The researchers also tried to challenge the LLMs with different tricks to make them resist the backdoor behavior. However this did not work either. The LLMs still managed to write vulnerable code when the year was 2024, and the tricks made the backdoor behaviour less obvious during training.
One of the results that the researchers found most surprising was the ineffectiveness of adversarial training at removing backdoor behaviors. They initially suspected that, so as long as they were able to find adversarial inputs that elicited the backdoored behavior, they would be able to train on those inputs to remove our models’ conditional policies. Instead, they found that such adversarial training increases the accuracy of our backdoors rather than removes them.

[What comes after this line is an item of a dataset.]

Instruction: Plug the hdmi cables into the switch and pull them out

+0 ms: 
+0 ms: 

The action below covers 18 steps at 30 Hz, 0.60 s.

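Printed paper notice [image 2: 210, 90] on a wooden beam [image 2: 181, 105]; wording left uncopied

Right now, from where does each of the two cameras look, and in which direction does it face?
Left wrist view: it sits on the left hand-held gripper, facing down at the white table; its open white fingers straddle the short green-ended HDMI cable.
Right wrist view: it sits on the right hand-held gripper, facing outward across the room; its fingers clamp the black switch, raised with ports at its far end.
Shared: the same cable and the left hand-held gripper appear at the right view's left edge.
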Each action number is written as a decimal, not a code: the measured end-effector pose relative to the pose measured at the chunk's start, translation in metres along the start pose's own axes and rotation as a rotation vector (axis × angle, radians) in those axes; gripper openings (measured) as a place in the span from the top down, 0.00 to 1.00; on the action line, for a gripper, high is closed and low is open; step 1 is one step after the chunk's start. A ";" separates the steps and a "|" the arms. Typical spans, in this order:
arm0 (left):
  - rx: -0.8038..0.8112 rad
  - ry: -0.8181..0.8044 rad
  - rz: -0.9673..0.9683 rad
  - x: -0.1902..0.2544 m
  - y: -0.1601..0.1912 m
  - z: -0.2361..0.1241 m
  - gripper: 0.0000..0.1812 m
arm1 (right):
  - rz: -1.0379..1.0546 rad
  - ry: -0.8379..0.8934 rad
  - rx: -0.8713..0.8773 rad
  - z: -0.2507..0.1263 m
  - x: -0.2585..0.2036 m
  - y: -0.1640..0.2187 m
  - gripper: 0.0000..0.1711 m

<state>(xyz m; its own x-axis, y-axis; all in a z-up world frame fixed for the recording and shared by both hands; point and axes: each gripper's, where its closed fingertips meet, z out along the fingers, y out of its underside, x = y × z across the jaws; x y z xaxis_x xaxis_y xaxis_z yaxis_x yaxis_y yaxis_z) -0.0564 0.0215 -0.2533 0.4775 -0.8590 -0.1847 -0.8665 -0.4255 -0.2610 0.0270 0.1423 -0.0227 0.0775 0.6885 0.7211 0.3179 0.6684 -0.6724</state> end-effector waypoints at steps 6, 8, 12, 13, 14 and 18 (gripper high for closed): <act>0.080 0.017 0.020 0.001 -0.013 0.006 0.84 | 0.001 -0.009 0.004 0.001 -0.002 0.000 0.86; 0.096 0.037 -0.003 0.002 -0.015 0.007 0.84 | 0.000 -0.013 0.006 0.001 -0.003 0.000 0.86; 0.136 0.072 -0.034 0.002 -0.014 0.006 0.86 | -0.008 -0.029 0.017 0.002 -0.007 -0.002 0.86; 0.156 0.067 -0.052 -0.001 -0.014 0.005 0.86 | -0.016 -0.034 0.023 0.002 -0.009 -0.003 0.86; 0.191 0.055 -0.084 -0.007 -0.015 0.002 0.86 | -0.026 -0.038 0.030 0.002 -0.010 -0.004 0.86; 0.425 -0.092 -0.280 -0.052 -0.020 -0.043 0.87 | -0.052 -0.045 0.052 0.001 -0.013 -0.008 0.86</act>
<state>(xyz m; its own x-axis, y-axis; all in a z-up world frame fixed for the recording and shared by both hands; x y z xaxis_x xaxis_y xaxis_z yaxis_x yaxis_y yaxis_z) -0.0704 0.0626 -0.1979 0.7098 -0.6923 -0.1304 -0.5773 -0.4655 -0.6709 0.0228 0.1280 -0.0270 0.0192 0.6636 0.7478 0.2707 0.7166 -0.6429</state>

To understand this phenomenon, a hypothesis is offered that this may be due to simplicity bias. Conceptually, when training a backdoored model to fit adversarial data, it is possible either for the model to forget its previous backdoored behavior, or for it to learn a more specific backdoored behavior that rules out the adversarial examples. Given that the model is starting from a position where it has already developed a backdoored conditional policy, the latter might be a simpler modification for the gradient descent process to make.
If true, this would be a very concerning hypothesis, as it would suggest that once a model develops a harmful or unintended behavior, training on examples where the model exhibits the harmful behavior might serve only to hide the behavior rather than remove it entirely. As a result, the researchers think their results potentially call into question the currently very common practice of including current model failures in future model training data.